# Désinstaller une imprimante sur Imac



## Membre supprimé 2 (5 Mai 2002)

Bonjour à tous !

Je veux changer d'imprimante sur mon Imac. Quelle est la procédure de désinstallation de l'ancien pilote ? Faut-il désactiver quelque chose quelque part avant d'installer la nouvelle ? Je n'ai rien trouvé dans l'aide mac à ce sujet.
Merci d'avance pour vos réponses.


----------



## Bernard53 (5 Mai 2002)

Vous pouvez toujours essayer de lancer l'installateur de l'ancienne imprimante et vérifier s'il n'y aurait pas une option désinstaller. Sinon cherchez les extensions et éventuellement tableaux de bord de votre imprimante et retirez-les de leurs dossiers respectifs. Retirez aussi les fichiers de préférences s'il y en a.

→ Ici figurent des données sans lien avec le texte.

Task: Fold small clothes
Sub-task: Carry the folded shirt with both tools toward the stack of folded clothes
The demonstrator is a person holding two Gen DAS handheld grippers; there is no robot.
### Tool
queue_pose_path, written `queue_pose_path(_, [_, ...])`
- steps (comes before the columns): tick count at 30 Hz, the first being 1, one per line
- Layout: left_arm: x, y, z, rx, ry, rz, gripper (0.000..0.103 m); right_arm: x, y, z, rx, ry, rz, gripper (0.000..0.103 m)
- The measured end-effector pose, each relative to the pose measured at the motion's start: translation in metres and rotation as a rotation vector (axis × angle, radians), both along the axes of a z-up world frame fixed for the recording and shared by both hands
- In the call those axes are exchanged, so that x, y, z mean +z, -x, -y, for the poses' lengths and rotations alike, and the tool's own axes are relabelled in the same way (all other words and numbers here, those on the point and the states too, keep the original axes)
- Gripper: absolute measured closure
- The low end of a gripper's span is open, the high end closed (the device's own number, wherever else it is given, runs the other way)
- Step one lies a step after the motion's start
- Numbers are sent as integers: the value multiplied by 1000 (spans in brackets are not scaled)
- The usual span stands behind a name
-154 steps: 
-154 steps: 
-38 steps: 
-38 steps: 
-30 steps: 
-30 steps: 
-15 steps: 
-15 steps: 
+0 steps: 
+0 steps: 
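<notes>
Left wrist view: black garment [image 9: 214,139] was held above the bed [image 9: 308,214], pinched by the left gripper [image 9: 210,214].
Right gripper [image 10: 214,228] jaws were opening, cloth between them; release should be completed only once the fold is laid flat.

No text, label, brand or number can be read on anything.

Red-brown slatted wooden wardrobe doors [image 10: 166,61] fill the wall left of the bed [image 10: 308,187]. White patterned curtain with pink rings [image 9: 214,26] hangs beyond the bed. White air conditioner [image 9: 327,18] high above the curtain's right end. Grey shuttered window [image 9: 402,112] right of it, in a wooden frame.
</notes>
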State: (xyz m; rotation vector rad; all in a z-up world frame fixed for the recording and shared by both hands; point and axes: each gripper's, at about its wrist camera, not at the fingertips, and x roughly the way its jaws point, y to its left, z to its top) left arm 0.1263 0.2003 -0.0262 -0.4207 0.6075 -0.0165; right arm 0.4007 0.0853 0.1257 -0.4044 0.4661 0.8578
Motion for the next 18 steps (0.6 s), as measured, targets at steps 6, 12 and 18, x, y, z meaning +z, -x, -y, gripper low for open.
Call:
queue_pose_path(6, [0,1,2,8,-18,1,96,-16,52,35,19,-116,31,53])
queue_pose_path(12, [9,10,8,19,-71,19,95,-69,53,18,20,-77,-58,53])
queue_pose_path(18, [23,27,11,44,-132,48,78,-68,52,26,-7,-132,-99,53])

Vous pouvez tenter l'installation de la nouvelle après avoir fait un redémarrage.

Salutations.


----------



## Olivier Nadeau (8 Mai 2002)

Tu peux toujours aller vérifier dans chooser dans le Apple Menu System.


----------



## loriscoutin (8 Mai 2002)

tout dépend si tu est sous macos X ou sous macos 9
sous 9 c'est dans le gestionnaire d'extensions
sous X c'est un peu plus granuleux

mais tu peu tres bien laisser les pilotes de ton ancienne imprimante et installer la nouvelle.


----------